» **About this task**: Filter the data for "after" and copy matching lines.

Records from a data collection
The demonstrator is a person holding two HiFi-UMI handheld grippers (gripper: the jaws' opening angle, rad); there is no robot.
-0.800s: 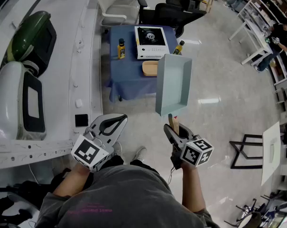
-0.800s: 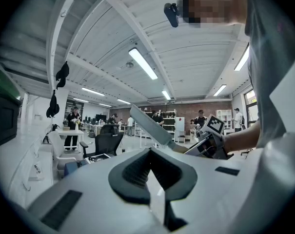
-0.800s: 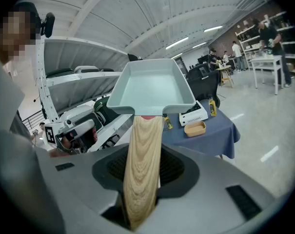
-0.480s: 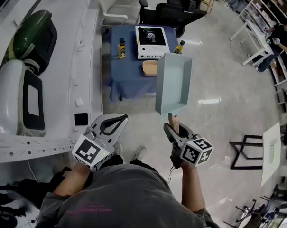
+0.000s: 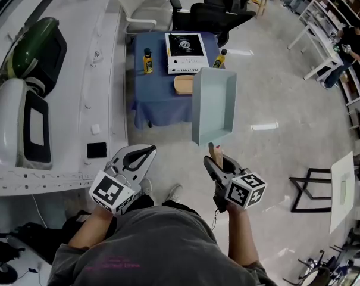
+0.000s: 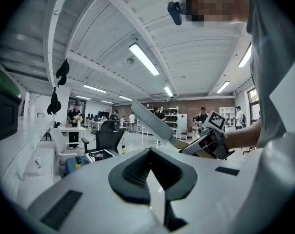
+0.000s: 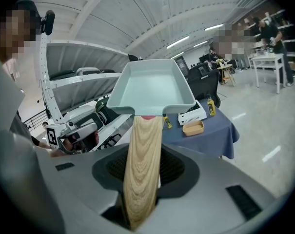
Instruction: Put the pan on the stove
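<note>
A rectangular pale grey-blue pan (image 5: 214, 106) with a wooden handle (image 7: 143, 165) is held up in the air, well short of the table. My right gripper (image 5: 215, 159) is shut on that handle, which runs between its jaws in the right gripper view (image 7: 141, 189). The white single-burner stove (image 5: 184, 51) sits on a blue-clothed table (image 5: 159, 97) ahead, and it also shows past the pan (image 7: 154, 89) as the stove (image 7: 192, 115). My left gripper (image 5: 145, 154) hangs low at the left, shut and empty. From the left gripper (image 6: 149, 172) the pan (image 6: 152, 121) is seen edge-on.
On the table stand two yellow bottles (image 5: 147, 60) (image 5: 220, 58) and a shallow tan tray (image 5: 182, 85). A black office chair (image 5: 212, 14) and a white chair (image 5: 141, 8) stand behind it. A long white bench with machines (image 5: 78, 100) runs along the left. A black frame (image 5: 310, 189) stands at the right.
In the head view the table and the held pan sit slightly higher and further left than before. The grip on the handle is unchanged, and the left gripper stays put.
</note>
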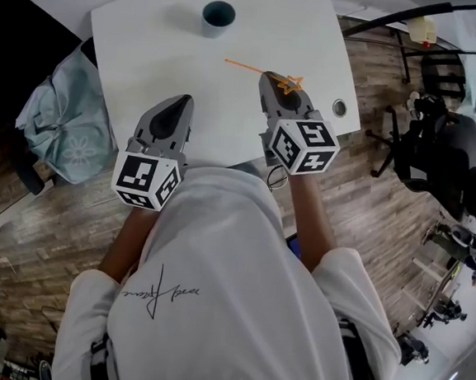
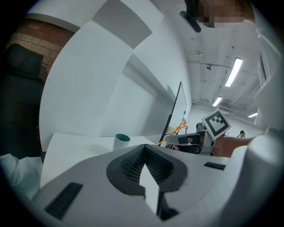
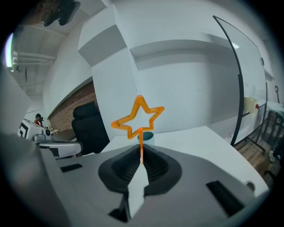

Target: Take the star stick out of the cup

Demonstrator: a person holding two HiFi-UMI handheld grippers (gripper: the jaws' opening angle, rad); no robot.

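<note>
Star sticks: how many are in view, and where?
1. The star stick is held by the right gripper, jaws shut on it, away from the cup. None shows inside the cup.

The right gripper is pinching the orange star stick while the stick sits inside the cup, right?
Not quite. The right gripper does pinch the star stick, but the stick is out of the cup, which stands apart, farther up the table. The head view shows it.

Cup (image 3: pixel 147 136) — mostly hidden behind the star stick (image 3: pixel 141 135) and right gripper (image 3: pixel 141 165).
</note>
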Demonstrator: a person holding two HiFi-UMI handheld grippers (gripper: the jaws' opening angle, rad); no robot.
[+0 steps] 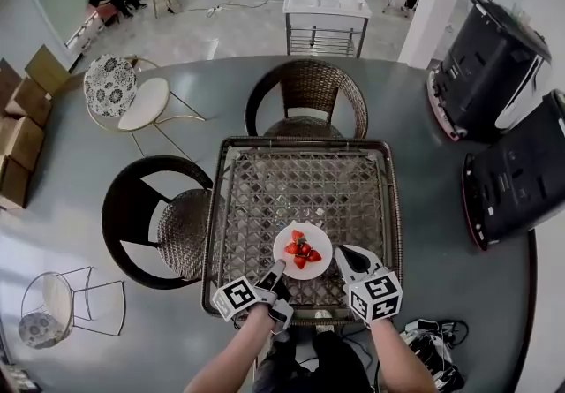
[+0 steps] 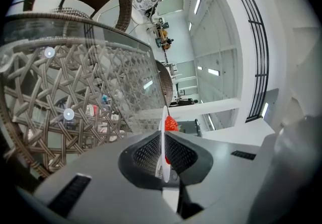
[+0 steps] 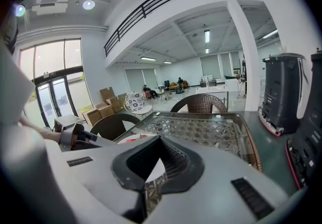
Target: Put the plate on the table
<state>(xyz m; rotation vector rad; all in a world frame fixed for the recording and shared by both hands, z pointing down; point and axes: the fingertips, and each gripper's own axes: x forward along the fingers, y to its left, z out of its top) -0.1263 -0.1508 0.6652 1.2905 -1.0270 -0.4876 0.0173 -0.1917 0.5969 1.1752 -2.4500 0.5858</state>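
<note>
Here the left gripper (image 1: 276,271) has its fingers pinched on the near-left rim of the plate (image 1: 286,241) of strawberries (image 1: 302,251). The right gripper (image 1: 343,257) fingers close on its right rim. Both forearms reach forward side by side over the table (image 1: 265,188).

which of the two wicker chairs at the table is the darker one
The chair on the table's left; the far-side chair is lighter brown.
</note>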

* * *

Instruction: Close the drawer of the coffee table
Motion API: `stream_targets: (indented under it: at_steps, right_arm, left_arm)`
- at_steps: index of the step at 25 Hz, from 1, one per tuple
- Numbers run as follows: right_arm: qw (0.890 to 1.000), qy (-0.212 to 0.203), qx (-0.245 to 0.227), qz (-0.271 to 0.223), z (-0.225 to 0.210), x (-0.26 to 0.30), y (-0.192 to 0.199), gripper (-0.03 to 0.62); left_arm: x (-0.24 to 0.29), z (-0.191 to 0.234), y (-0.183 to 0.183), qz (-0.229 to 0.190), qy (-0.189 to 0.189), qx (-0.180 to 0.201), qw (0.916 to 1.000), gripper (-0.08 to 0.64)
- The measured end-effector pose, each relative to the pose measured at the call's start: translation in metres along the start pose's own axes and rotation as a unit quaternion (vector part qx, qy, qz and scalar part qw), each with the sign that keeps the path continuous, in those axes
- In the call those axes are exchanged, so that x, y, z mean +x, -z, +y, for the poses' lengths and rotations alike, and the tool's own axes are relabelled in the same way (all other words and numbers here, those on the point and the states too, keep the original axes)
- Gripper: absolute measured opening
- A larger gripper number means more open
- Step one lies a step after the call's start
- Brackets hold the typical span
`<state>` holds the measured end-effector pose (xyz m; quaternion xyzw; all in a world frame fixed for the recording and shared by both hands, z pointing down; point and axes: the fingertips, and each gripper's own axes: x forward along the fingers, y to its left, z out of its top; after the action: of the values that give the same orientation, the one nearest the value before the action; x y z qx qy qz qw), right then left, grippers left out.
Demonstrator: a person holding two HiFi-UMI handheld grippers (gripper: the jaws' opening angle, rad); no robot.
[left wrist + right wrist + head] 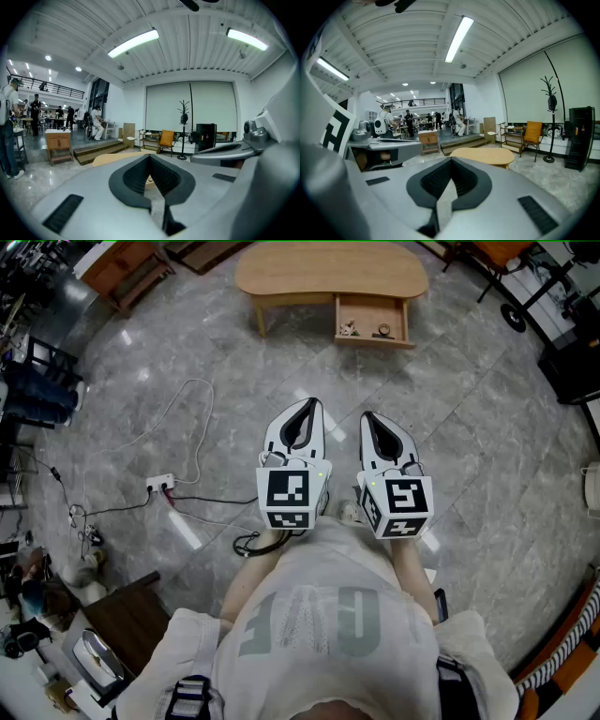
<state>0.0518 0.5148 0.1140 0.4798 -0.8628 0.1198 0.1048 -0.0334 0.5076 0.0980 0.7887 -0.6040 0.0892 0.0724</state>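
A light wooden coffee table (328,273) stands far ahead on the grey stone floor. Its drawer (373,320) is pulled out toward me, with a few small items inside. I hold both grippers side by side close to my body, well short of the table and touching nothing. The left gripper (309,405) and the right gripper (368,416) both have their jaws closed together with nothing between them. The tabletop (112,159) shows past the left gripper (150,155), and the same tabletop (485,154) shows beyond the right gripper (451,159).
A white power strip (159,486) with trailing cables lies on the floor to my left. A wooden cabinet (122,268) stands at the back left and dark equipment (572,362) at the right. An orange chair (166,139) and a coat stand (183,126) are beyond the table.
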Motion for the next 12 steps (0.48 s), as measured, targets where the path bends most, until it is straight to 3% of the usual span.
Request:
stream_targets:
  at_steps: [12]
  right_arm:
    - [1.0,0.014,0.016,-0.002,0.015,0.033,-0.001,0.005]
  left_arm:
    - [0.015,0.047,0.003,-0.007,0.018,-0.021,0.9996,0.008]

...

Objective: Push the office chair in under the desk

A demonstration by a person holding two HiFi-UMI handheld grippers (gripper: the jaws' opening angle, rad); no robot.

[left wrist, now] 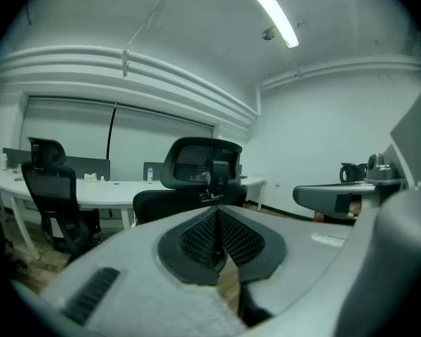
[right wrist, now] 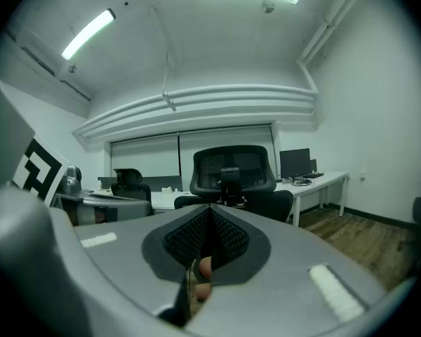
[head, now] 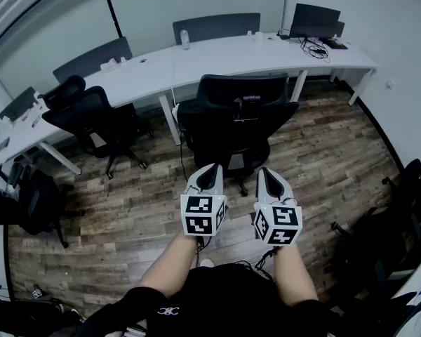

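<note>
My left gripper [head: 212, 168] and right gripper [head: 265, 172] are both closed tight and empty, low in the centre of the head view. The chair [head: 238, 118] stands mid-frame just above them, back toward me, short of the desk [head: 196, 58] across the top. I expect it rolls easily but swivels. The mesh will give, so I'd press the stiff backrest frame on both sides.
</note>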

» **Solved problem**:
- Step one lies a step after the call's start
`<state>` holds the measured end-effector pose (xyz m; quaternion xyzw; all in a world frame fixed for the recording and shared by both hands, z pointing down; point and axes: the fingertips, and each gripper's own axes: x forward along the fingers, y to its left, z out of its top; after the action: of the values that give the same orientation, the one nearest the value before the action; x y z qx qy qz qw), right then left, grippers left out.

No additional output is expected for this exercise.